Senator NEAL (3:03 PM) —I move:

That the Senate take note of the answer given by the Minister for Social Security (Senator Newman), to questions without notice asked by Senators Neal and Gibbs today, relating to the youth allowance.

I must say it astonishes me that, despite the obvious concern in the community about the introduction of a youth allowance and the fact that this government has chosen to spend $3.8 million worth of taxpayers money on promoting the benefits of the youth allowance as this government sees it, the government has not seen fit to inform some people. There are some 48,000 young people who will be worse off.
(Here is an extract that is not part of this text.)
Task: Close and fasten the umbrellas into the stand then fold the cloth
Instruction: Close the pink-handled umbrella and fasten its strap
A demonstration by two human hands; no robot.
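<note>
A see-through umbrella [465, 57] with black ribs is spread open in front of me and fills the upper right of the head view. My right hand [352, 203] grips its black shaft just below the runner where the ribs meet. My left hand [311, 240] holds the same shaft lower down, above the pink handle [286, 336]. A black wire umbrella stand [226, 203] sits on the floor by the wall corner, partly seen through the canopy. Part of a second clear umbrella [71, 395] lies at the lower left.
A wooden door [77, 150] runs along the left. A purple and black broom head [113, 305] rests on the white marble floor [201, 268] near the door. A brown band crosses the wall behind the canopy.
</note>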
The government has not informed these people that they will be adversely affected.

Senator Newman gave me the rather glib response that these people can look it up on the Internet; that they can find out all this information that the government have not bothered to tell them about with their $3.8 million promotional strategy—their TV ads—on the Internet. The difficulty is that the families of young adults who are unemployed and who are adversely affected by this legislation—as I said, 48,000 of them—have incomes as low as $23,400. Some senators in this chamber, who are earning well in excess of four times that figure, may not understand the position. But such a family of two older adults and at least one adult child over the age of 18 years is in pretty dire financial circumstances. They seem to fail to understand that a family earning $23,400 is not only unlikely to own a computer which is connected to the Internet, but almost certainly does not.

These are struggling and battling families. By dismissing them so out of hand with the nod of a head, the minister seems to fail to understand that this is not a flippant issue. This is not something that she should take lightly. The fact is that these struggling families on just over $23,000 cannot afford a computer and certainly would not have access to the Internet to look up and find out that they are going to lose somewhere around $87 a week because of a decision made by this government.

It is all right to spend $3.8 million on telling those people who are better off—and there are some people who are better off, and that is fine. As an opposition, we supported those aspects of the bill. But it is very unfair and we believe a complete shirking of responsibility by this government not to accept that at the same time they must advise people that they will lose out.

Also, it is very important to note that those families who do not lodge their forms by 1 July may well lose benefit. When the matter was raised by Senator Gibbs, once again Senator Newman responded in the sort of glib and offhanded manner that she often does. Senator Newman seems to believe that the dire financial circumstances of families that are not very well off, who are struggling, who are on incomes of less than a quarter of hers—I would say a lot less—as well as their concerns and their troubles, are trivial. But they are not. Just because you are one of those families who is only earning just over $23,000 does not mean that your concerns and your problems are any less important than the important matters that Senator Newman concerns herself with.

It shows that this government have not learnt the lessons of Queensland. They have not learnt that the community are sick and tired of them spending large amounts of public money on self-promotion in anticipation of an election while at the same time failing to be truthful about the negative things they have done, and the negatives are going to be affecting these very low income families that I have already mentioned. There are 48,000 young people who will be worse off because of this legislation, and it is about time that this government came clean and admitted it. (Time expired)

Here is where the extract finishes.